Matthew Vaughn directs action sequences in Kingsman that are nothing short of brilliant. He shoots action with wider angles and without cuts like they’re musical numbers from back in the era when Hollywood stars could actually dance. He does this without sacrificing the complexity we’ve come to expect from a modern fight scene, something from the post-Tarantino, post-Yuen Woo-Ping era. Kingsman makes 54 year-old Colin Firth look like the baddest man alive at 54 years old. He looks like he would pick Liam Neeson out of his teeth. The fight sequences are exhilarating to watch and should be the new standard for any director looking to make something visually interesting but not too proud to crib an existing style. (I’m looking at you, 98% of directors working today.)
There’s nothing really special in the story but it feels designed like that. Kingsman feels very much like the Kick-Ass of spy movies (and look at that, both Mark Millar properties) in that it wants to do new and different things with the clichéd iconography not reinvent the wheel. We have a troubled kid, a superspy who owes a debt to the troubled kid’s late father, a plan to exterminate the world’s population, copious amounts of training montage— the whole kit and caboodle, really. There are a couple interesting bits of character work, like Samuel L. Jackson playing a villain who wants to kill billions of people but can’t stand the sight of blood. We have interesting bits of design, like Gazelle the lead henchwoman who has her legs replaced with deadly blade version of the running legs they make for amputees. They also paid tribute to the patron saint of English spy actors by giving a role to Michael Caine. Without the dizzying action sequences Kingsman would be a mediocre movie, but the framework is enough to support an excellent movie even if it isn’t excellent in its own right; like an Ikea bookshelf with a Faberge egg on it.

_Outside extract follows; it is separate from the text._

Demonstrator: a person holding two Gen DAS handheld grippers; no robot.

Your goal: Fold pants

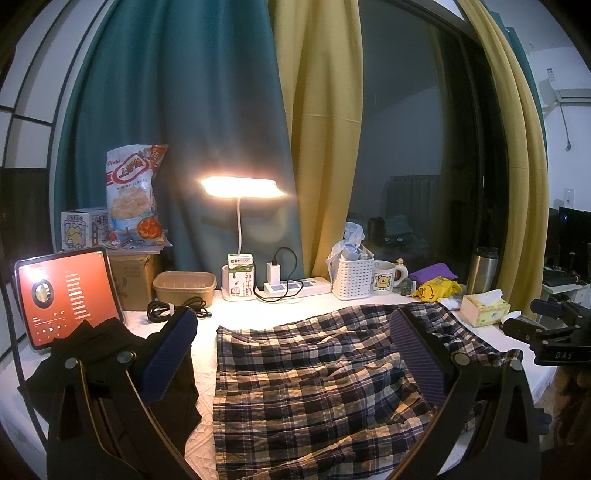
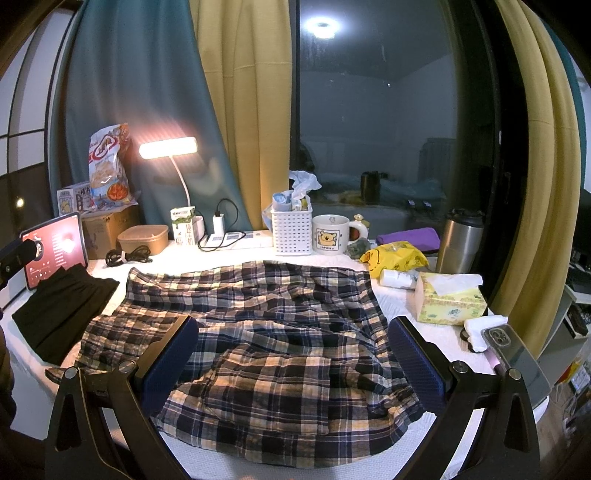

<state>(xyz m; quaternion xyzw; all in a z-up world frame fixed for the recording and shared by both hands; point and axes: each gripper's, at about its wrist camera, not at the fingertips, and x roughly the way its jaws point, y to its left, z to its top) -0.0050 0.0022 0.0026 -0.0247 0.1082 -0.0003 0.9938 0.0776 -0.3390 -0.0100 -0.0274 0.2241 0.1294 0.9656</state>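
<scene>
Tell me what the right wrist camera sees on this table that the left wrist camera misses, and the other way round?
Only the right wrist view shows a phone in a clear case at the table's right edge and the ceiling light's reflection in the window. Only the left wrist view shows an air conditioner high on the right wall. Both show the plaid pants spread rumpled on the white table, a black garment to their left, the lit lamp, tablet, mug and tissue box.

Before you: lit desk lamp [image 1: 243, 187], red-screened tablet [image 1: 68, 297], snack bag [image 1: 133, 195], milk carton [image 1: 241, 275], white basket [image 2: 291, 230], bear mug [image 2: 330, 234], steel tumbler [image 2: 460, 240], tissue box [image 2: 448, 299].
</scene>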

Then there’s the matter of the joke that almost ruined the entire movie for me. This joke is getting rather infamous, an article about it is currently the third result in a Google search for “Matthew Vaughn” and it probably deserves that level of scrutiny. There’s an anal sex joke that is a kind of running joke for the last ten minutes or so of the film, culminating in the last shot of the movie being a shot of the about-to-be-penetrated butt in question. That we go from this shot to a title card honoring Vaughn’s mother for teaching him to be a gentleman is apparently not part of the joke. It’s crude and inelegant. In an interview Vaughn says it’s a send up of the innuendo that permeates the Bond films, but simply doing a raunchier more explicit version of that trope without offering any commentary on it is lazy and the crass execution makes it stand out. It came right at the end so it leaves a sour taste in the mouth and it’s so off-base that it goes back and puts the gender politics of the rest of the film in a bad light. Suddenly it’s a little more in focus that as capable as Gazelle was they had to make sure her boss patted her on the ass, it becomes more memorable that the female lead of the film Roxy was the character who was most consistently afraid of things when the male characters never showed fear. It was a joke that missed the mark so badly, it hurt my appreciation for the rest of the film and I loved so much about the rest of the film. I hope Kingsman will be remembered for the excellent work in it and that this joke will fade and won’t overshadow it in my memory but we’ll have to wait and see, this could end up as either my favorite movie to catch on cable or one that I won’t watch past the church scene.
Roxy had a fear of heights; I don’t recall any others. And as is traditional in such situations, the only person that is available to do a thing is the one afraid of a thing, who has to conquer said fear, which she does, in spades.
The rest of the film she does a solid job of being a strong character – indeed, she does better at her testing than Eggsy does.
I didn’t have a problem with the last joke at all – Considering Moonraker ended with Bond and the girl having zero-G sex on video before the world, and when M asked what was going on, Q replies “I think he’s attempting re-entry, sir”, this joke really only went a fraction of a step further than the “real” spy movies.